Uses and Disclosures Requiring Your Authorization
If A.T.A.P. EAP needs to use or disclose your PHI for purposes other than those described above, we need your permission on a Release of Information form. If you give us authorization to disclose health information, you may revoke it in writing at any time; however, such revocation will not affect information previously released.
Your Individual Rights
When PHI is disclosed, we keep records of: to whom the information was sent, when it was sent, what was sent, and the purpose for the disclosure. You have a right to receive an accounting of some of these disclosures, and may submit a written request of an accounting of such disclosures. Records are kept for a period of seven years.
You have the right to request in writing, restrictions on uses or disclosures of PHI; however, we are not required to agree to such a restriction. If we agree to a restriction, we will put this in writing, and will comply with the restriction unless the information is needed to provide emergency treatment to you. We cannot agree to restrictions of disclosures that are permitted or required by law.
You have the right to look at, and get copies of, your EAP record, with limited exceptions, for as long as the record is maintained. You must submit your request in writing. We may deny access to EAP records under certain circumstances, but in some cases, you may have this decision reviewed. You have the right to request an amendment of your EAP record for as long as the record is maintained. Your request must explain why the information should be amended. Under certain circumstances, we may deny your request. Upon request, we will provide information about the procedures for record access and amendment.
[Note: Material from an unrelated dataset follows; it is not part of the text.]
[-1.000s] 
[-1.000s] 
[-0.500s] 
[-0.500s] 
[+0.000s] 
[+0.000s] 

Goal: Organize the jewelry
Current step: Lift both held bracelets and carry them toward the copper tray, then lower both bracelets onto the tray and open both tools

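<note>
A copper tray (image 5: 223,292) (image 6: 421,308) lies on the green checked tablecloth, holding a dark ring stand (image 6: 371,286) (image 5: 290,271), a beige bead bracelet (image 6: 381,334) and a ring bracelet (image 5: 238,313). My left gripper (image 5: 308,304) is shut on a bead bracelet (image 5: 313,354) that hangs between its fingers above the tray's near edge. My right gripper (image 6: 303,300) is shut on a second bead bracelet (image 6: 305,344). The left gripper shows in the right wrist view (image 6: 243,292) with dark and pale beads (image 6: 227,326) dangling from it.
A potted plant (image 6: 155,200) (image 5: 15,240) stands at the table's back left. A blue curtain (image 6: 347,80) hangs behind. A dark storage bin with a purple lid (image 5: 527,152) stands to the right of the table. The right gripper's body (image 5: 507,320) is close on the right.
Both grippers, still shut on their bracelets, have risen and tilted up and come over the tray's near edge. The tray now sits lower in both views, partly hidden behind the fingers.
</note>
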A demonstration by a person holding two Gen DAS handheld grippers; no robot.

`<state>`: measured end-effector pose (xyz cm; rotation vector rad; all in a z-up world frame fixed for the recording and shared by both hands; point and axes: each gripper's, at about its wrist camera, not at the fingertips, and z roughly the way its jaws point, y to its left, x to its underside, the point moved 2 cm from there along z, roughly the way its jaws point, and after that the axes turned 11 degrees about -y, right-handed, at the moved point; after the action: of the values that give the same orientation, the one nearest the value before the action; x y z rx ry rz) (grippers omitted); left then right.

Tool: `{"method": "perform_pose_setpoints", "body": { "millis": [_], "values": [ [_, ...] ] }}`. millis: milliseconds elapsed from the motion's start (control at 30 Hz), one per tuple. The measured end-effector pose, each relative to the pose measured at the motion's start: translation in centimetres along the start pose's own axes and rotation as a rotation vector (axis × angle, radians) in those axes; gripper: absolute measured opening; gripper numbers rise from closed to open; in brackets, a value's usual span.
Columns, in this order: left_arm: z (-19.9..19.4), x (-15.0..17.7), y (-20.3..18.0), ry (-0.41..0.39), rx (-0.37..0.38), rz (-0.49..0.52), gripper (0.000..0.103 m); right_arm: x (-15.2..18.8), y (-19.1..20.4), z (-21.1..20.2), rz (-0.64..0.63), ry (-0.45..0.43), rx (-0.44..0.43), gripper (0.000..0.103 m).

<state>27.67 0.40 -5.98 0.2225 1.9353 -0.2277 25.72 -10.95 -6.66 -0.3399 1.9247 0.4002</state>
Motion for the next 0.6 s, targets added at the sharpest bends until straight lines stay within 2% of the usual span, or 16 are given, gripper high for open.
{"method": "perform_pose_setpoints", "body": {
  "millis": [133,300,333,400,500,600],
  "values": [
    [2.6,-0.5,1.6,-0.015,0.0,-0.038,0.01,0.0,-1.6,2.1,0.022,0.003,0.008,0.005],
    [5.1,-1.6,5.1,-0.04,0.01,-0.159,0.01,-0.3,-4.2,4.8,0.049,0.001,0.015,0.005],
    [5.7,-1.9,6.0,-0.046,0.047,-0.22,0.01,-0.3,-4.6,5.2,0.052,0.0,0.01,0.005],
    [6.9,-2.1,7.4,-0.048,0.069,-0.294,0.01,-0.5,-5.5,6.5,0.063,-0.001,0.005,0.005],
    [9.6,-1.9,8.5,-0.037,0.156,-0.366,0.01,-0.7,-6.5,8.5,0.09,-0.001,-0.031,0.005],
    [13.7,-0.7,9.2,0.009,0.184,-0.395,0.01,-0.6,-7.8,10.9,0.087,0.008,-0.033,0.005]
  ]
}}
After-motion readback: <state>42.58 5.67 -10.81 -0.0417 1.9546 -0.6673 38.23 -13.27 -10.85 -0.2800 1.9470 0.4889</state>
For More Information or to Report a Problem
If you need more information or have questions or concerns about the privacy practices described above, please speak to your EAP Consultant or contact the EAP office. If you have a problem with how your PHI has been handled or if you believe your privacy rights have been violated, contact our Clinical Director at the toll-free number above. You may also file a complaint in writing to the Secretary of the U.S. Department of Health and Human Services. Upon request, we will provide you with the address to file your complaint.
We support your right to the privacy of your health information. We will not penalize or in any way retaliate against you for filing a complaint with the Secretary or with A.T.A.P. EAP directly.